Explodierende Lithiumionenakkus
Jan Oliver Löfken
Vor gut zwei Jahren fingen die Lithiumionenakkus an Bord von zwei Dreamliner-Jets Feuer. Daraufhin stoppte der Hersteller Boeing direkt die Auslieferung weiterer Flugzeuge. Wie gefährlich die modernen Stromspeicher im Fehlerfall sein können, untersuchte nun ein internationales Forscherteam mittels Röntgenstrahlung. Sie filmten das Innere der Akkus während eines durch Hitze verursachten Kollapses. Die dabei gewonnenen Erkenntnisse, die die Forscher in der Fachzeitschrift „Nature Communications“ veröffentlichen, sollen künftig der Entwicklung sicherer Lithiumionenakkus dienen.
„Wir kombinierten hochenergetische Synchrotron-Röntgenstrahlung mit Wärmebildern, um die Veränderungen der inneren Struktur der Akkus zu analysieren“, sagt Donal Finegan vom University College London. So konnte er mit seinen Kollegen untersuchen, wie handelsübliche Lithiumionenakkus auf äußere Hitze reagierten. Mit schnell aufeinanderfolgenden Röntgenpulsen am ESRF-Synchrotronlabor in Grenoble ließen sich die Prozesse im Innern der Akkus mit 1250 Bildern pro Sekunde verfolgen. Die Daten dieser speziellen Computertomografie koppelten die Wissenschaftler mit den Messdaten einer Wärmebildkamera. So erhielten sie dreidimensionale Bilder, auf denen sich die Schwachpunkte der Stromspeicher offenbarten.
Im heißen Luftstrom eines Heizlüfters stieg die Temperatur an der Akkuhülle binnen weniger Sekunden stark an. Schon ab 100 Grad Celsius bildeten sich Gase zwischen den geschichteten Elektroden. Nach drei bis vier Minuten und bei etwa 230 Grad kollabierten der Akku und es setzte im Innern des Stromspeichers eine fatale Reaktion ein – der so genannte "thermal runaway". Polymertrennschichten im Akku schmolzen und es kam zu einem Kurzschluss. Ab etwa 220 Grad zersetzte sich das Elektrodenmaterial Nickelmangankobaltoxid. Weitere Bestandteile aus Aluminium und Graphit unterstützten eine stark exotherme und unkontrollierte Reaktion, bei der weitere heiße Gase entstanden. Die Temperaturen stiegen auf über tausend Grad Celsius an, so dass die komplette innere Struktur zerstört wurde.

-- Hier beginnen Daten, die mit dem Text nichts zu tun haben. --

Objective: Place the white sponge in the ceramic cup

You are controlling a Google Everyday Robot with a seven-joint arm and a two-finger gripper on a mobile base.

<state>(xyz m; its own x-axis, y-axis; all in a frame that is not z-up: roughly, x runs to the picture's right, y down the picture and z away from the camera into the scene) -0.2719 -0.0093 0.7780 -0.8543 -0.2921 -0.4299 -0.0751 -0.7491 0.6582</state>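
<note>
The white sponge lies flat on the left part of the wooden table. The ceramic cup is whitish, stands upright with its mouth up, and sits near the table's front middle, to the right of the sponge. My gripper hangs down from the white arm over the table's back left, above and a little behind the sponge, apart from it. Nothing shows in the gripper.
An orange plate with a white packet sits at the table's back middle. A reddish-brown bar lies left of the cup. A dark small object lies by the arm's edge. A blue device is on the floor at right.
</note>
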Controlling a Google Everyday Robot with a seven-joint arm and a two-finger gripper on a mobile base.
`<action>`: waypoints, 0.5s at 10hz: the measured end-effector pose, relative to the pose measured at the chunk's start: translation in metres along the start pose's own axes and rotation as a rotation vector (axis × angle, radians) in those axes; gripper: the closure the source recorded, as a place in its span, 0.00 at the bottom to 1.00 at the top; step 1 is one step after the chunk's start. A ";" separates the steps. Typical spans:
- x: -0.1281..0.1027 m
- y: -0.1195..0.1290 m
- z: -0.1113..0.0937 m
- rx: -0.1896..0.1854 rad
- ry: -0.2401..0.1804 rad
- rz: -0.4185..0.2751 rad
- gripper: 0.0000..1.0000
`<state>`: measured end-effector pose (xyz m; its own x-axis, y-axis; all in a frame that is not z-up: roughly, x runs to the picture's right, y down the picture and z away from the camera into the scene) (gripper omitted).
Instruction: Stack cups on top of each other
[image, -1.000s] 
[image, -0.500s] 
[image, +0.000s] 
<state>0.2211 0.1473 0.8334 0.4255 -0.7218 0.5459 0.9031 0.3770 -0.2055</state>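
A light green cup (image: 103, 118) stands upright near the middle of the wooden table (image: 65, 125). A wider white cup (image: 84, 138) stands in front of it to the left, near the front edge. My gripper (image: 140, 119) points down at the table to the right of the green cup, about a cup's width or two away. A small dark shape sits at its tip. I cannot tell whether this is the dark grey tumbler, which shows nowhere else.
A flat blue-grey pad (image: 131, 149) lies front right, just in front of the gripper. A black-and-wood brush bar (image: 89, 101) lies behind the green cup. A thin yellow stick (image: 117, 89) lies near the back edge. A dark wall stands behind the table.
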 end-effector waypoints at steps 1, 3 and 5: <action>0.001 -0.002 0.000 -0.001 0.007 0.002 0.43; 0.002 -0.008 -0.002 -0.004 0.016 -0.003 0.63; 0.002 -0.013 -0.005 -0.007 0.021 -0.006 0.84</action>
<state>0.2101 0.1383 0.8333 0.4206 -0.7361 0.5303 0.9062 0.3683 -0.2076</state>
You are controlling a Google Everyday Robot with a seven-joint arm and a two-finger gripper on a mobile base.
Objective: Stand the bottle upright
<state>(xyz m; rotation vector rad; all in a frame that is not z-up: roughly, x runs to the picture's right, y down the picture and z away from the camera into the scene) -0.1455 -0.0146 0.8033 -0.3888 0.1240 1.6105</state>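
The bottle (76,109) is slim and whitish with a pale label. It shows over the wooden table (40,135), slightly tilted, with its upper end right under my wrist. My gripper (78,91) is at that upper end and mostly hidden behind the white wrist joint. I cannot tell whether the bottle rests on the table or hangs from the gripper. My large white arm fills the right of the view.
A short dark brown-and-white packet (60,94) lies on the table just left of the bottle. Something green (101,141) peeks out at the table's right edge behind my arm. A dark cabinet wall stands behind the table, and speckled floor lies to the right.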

Bei einem der zwei untersuchten Akkutypen wurden die Hülle infolge des Überdrucks relativ schnell zerstört und die Abdeckung abgesprengt. Dadurch konnten heiße Gase und Flüssigkeiten entweichen, bevor es zu einem Hitzestau im Akku kam. Dieses Verhalten hatte den Vorteil, dass sich das Akku-Innere gar nicht erst auf über tausend Grad aufheizte. Dies könnte das Kollapsrisiko für benachbarte Akkus senken, sei es in einem Auto oder in einem Flugzeug. Auch ein zusätzliches Stützgerüst zwischen den Elektroden wirkte sich positiv aus, um die leicht brennbaren Komponenten voneinander zu trennen und die Folgen eines Akkukollapses zu reduzieren.
Auf der Basis dieser bisher einzigartigen Analyse können Akkuhersteller künftig sicherere Stromspeichersysteme entwickeln. So halten es Finegan und Kollegen für sinnvoll, zwischen mehreren Akkus hitzeresistente Schutzschichten zu setzen, damit es nicht zu einer Kettenreaktion komme. Auch die Anordnung der Elektroden im Akku ließe sich optimieren, um die exothermen Reaktionen nach einem Kurzschluss zu begrenzen. „Aber insgesamt“, sagt der Leiter der Studie, Paul R. Shearing, „sind die Zerstörungen, die wir beobachtet haben, unter normalen Bedingungen sehr unwahrscheinlich“. Boeing jedenfalls packte nach den Zwischenfällen die Stromspeicher in eine neue, verstärkte Hülle und ergänzte einen zusätzlichen Schutz gegen Kurzschlüsse.